The period 1939-1945, the high leaders of Tu An Hieu Nghia continued to grow dogma and directed the religion to the suffered and the miserable of poorness and pandemics. Many worship facilities was also built and expanded over the places printed with the footmark of Tu An Hieu Nghia beleivers. However, the outstanding of Tu An Hieu Nghia religion is the spirit of responding to “homeland and compatriot”, the spirit of patriotism and responsibility of fighting against French invader. In reconsideration of activities of Tu An Hieu Nghia during 1939-1945, we can say that: “Anti-French movement of Tu An Hieu Nghia believers is in connection with patriotic movement of the people to the country. But with clear and particular concepts, and secret methods presented by this religion, Tu An Hieu Nghia took its certain position in evoking power to collect the peasantry against French invader8.
2.1.4. Caodaism
Cao Dai was a religion found in Vietnam during 1920s of 20th centure (1926). The title “Cao Dai” came into being with the goal of Dai Dao Tam Ky Pho Do (means The Great Faith [for the] Third Universal Redemption). To express the worship, some Caodaists sometimes called their Faith way of the God. Literally, Cao Dai points to “a higher place” which in its implication points to the place of God; at the same time is the short-form of God’s title. Until now, Caodaism has been one of the most “young” in Vietnam.

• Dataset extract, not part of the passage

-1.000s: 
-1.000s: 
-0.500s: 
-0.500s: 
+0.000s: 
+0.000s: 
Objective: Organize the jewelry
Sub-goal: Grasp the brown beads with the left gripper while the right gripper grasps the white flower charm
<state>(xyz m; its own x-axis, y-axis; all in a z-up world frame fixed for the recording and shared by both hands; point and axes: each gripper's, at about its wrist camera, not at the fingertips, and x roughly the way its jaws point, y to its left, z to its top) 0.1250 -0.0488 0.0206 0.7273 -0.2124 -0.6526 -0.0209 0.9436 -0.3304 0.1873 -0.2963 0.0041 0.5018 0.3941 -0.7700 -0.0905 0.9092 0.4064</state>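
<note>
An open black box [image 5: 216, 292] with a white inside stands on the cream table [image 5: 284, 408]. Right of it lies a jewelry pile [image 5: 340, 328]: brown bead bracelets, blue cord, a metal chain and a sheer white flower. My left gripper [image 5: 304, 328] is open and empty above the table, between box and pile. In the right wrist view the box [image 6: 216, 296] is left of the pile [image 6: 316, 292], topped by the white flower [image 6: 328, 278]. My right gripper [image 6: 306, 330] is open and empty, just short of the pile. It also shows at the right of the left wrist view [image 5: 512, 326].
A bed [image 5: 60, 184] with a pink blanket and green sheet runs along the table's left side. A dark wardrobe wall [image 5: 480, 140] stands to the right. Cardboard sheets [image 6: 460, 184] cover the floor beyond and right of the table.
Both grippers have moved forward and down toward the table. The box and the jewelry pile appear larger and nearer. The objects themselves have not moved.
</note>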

During 90 years of forming and developing, Caodaism has expressed itself as a new faith inclining to mix various major religions in Vietnam, mainly the Three Religion. Many dogma and practices of other religions are also expreseed partly in Caodaism: “Researchers agree that in addition to unique property, Caodaism presents clearly a trend of mixing other religion by the motto of Past-Present combination and West-East integration. For that reason, western scholars often consider Caodaism as a mixed religion9.”. As we can see, on a Caodaism altar are founders of various major religions such as Jesus, Gautama Buddha, Confucius, and Lao-tzu etc. Worship in Caodaism families presents an equal numerousness: we can see Gautama Buddha, Jesus, Cao Dai Tien Ông (The Highest Power Ancient Immortal Great Bodhisattva), Heaven Eye, Heaven symbol, Guanyin, Princess Lieu Hanh (called the divide mother), Tudigong (Lord of the Soil and the Ground), Caishen (God of Wealth) etc. Moreover, there are a Vietnamese Confucian, Nguyen Binh Khiem (1491-1585), a French writer, Victo Hugo (1802-1885) and Ton Dat Tien, also Ton Trung Son, a revolutionary of China late 21st century and early 22nd century. Therefore, Caodaism bears a feature of respecting beliefs and customs, not forcing the believer to abandon or restrict their traditional belief practices.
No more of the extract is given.